The exhibition in turn celebrates afros viewing them as crowns that the artist reimagines in his signature style of meshing different styles with an afrofuturistic perspective he titles afridelic.

“I consider Uumthwalo as the things we carry with us spiritually, physically and mentally and how its link to the artwork is.

"When I speak of Umthwalo here, I intend to speak of the things we carry literally, on our heads, and figuratively, in our spirits: our hats, veils, headwraps and crowns but also our burdens, responsibilities, ancestral histories and evolving identities and chose to use hair as a representation of self-identity, owning all that that has been passed on by our forefathers in order to accept self.

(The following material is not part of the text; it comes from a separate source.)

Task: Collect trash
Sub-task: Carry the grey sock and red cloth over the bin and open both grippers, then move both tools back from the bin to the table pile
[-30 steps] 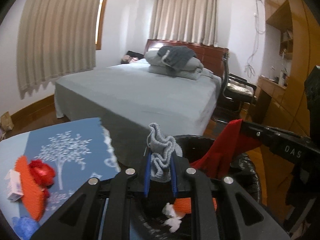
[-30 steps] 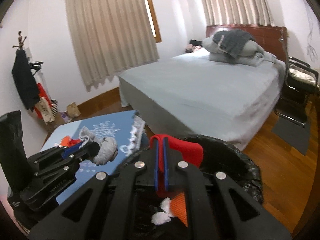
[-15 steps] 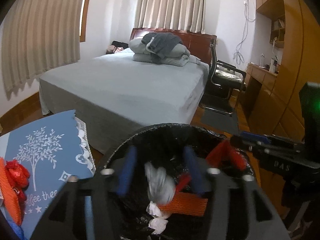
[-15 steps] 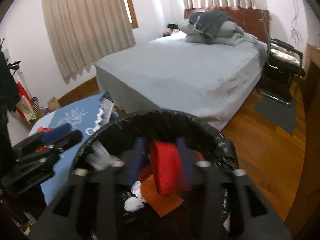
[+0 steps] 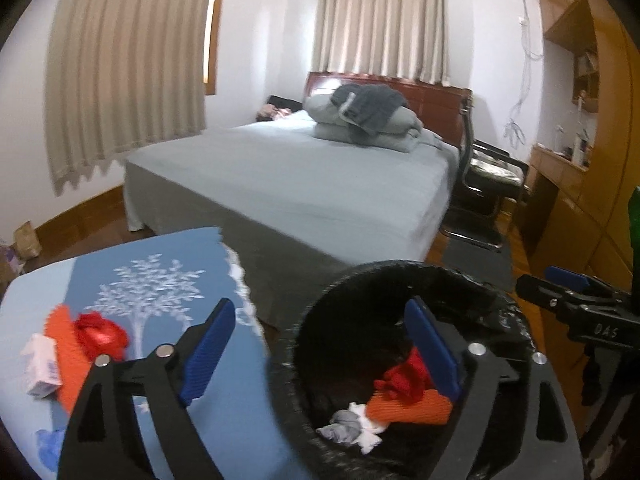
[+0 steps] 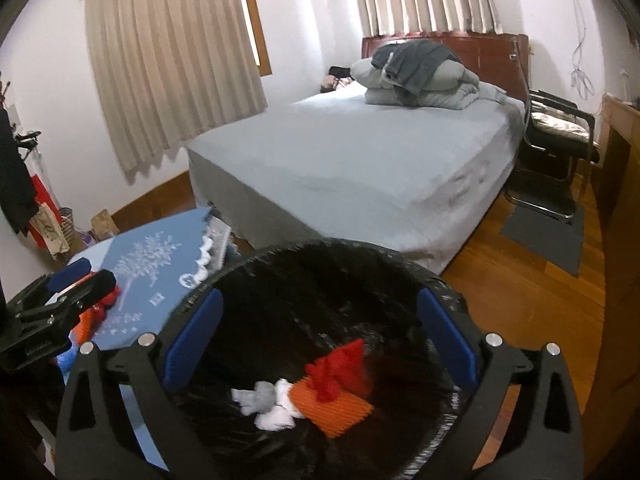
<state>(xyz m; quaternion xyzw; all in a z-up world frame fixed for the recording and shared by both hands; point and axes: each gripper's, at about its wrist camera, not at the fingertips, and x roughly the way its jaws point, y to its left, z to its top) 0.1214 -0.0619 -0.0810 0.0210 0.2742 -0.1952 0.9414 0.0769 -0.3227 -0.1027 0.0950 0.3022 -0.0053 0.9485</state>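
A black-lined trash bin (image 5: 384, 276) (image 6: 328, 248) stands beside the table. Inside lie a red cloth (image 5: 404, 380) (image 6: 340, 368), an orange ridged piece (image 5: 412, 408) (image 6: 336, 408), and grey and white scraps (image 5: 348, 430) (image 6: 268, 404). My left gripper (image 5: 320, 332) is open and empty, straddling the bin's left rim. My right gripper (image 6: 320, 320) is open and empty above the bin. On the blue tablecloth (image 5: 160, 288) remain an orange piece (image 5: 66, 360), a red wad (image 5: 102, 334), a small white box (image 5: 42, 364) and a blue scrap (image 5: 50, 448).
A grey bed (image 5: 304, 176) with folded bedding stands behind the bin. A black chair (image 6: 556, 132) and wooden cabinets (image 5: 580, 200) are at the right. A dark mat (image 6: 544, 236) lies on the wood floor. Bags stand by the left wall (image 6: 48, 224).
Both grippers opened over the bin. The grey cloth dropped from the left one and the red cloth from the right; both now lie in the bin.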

"Once one understands and accepts their true self is when they become they most powerful,” he says.

The abstract nature of surreal art has often been an intimidating and foreign world for some. As a result they don’t always gravitate towards engaging these worlds, let alone buying the pieces.

vonMash encourages audiences to “dance with their own imagination” when confronted by this kind of art.

Seeing the successful reaction online has also encouraged vonMash to embrace fans from other parts of the world, something that is lacking in the support that is greatly deserved from local government.

“I feel the South African government isn’t protecting artists and doesn’t fully embrace or highly value the arts which could be one of the biggest exports to the rest of the world,” says vonMash.

While he has shared concerns in the past over the unethical nature of blockchains that power up NFT art, vonMash has seen a considerable change in the space. He is planning on creating works in the NFT space in a less environmentally damaging manner.

Umthwalo started showing at Artivist on August 4 and will run until September 30.